__Work to be completed__
In the entries below, find the line with "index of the" and the line with "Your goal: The". Reproduce those two lines and every line between them exactly, and nothing more.
[Entries provided — start]
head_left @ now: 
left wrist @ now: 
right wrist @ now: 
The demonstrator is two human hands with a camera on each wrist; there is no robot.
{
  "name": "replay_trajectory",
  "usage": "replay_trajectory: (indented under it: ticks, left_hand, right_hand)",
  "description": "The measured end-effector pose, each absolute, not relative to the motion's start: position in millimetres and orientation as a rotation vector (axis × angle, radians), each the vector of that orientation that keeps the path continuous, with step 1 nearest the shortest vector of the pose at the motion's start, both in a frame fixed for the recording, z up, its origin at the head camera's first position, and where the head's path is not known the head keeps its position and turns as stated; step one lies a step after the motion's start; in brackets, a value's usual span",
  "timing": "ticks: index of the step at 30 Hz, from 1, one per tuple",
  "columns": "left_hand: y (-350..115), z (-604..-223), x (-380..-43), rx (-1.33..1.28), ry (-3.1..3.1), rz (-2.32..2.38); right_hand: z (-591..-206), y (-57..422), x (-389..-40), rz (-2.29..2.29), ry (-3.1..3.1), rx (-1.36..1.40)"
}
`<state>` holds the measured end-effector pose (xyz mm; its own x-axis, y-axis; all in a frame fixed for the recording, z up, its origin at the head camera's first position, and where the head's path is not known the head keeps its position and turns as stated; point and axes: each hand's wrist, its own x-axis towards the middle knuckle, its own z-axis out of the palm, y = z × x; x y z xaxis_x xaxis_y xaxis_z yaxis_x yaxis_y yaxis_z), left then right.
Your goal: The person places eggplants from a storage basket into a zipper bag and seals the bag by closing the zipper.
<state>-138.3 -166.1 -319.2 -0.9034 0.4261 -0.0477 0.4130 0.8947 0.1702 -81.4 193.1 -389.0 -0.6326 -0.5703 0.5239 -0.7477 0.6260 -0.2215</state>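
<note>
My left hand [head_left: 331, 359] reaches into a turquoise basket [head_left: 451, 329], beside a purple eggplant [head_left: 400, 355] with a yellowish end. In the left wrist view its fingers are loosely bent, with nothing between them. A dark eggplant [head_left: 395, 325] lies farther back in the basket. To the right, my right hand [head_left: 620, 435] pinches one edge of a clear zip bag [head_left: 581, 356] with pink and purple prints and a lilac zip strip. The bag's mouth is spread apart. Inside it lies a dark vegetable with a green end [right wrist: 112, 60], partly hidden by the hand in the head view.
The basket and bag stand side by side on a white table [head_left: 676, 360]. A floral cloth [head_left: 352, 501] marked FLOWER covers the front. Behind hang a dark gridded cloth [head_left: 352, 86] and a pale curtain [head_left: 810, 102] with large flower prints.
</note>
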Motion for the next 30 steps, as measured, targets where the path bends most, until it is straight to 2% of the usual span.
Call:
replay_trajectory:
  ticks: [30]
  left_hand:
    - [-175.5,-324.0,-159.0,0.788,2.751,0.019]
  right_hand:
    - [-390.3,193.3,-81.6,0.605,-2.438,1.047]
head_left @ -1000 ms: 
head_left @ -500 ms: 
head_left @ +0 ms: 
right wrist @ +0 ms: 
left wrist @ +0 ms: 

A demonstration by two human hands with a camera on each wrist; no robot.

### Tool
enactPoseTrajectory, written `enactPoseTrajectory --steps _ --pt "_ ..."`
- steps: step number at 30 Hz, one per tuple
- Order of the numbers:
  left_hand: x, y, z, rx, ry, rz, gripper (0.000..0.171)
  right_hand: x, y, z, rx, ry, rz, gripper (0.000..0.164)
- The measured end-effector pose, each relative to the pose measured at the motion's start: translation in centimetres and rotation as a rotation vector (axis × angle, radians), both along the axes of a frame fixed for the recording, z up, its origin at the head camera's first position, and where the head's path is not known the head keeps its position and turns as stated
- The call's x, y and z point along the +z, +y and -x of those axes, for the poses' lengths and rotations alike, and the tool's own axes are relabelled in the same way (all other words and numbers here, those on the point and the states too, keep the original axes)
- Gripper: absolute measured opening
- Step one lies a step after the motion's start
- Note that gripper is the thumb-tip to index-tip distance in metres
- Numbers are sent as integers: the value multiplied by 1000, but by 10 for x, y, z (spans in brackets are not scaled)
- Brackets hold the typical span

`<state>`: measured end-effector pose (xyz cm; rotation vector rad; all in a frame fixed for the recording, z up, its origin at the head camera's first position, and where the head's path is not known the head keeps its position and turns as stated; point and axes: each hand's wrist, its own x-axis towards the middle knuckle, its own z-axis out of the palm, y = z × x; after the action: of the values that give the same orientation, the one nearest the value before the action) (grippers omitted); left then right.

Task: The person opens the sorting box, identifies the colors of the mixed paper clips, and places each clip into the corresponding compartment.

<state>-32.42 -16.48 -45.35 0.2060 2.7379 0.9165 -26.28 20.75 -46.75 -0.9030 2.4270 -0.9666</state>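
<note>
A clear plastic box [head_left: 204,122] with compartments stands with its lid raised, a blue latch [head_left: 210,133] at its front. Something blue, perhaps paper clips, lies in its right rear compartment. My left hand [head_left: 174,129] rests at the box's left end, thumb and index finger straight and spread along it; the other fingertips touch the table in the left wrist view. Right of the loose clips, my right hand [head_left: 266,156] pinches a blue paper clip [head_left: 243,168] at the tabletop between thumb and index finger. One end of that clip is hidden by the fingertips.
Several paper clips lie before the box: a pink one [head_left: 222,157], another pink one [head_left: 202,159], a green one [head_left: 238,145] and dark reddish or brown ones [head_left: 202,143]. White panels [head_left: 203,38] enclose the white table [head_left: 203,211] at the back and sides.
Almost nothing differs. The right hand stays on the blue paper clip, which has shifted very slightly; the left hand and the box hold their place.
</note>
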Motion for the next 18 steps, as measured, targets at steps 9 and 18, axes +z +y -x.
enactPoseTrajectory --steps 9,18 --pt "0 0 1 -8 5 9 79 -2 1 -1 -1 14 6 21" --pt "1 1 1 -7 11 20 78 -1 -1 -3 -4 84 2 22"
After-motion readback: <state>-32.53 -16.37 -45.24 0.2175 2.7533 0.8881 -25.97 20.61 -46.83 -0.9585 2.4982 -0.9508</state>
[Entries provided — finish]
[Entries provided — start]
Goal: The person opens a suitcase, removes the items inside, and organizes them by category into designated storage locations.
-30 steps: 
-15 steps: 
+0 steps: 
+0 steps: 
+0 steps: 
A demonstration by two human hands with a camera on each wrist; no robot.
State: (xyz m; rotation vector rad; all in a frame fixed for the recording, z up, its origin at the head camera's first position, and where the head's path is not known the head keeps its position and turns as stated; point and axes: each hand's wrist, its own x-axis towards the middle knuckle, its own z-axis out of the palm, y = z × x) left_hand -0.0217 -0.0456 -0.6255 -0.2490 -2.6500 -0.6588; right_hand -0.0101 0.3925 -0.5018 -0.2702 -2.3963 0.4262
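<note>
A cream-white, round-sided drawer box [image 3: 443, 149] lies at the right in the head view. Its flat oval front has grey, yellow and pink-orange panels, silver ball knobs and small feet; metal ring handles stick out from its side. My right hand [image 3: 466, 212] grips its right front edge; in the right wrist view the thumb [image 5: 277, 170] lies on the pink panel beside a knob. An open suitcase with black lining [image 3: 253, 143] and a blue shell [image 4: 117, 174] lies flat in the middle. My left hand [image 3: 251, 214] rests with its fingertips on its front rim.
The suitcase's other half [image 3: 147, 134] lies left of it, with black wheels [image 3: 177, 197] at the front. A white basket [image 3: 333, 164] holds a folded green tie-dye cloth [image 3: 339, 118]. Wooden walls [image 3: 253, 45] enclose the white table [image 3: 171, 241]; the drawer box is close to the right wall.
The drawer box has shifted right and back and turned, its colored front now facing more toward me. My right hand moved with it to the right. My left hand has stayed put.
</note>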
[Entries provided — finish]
__Exercise output__
  "timing": "ticks: index of the step at 30 Hz, from 1, one per tuple",
  "columns": "left_hand: y (-350..115), z (-604..-223), x (-380..-43), rx (-1.33..1.28), ry (-3.1..3.1), rz (-2.32..2.38); right_hand: z (-591..-206), y (-57..422), x (-389..-40), rz (-2.29..2.29), ry (-3.1..3.1), rx (-1.36..1.40)"
}
`<state>` holds the measured end-effector pose (xyz mm; its own x-axis, y-axis; all in a frame fixed for the recording, z up, its origin at the head camera's first position, and where the head's path is not known the head keeps its position and turns as stated; point and axes: each hand's wrist, its own x-axis towards the middle knuckle, its own z-axis out of the palm, y = z × x; x y z xaxis_x xaxis_y xaxis_z yaxis_x yaxis_y yaxis_z), left then right.
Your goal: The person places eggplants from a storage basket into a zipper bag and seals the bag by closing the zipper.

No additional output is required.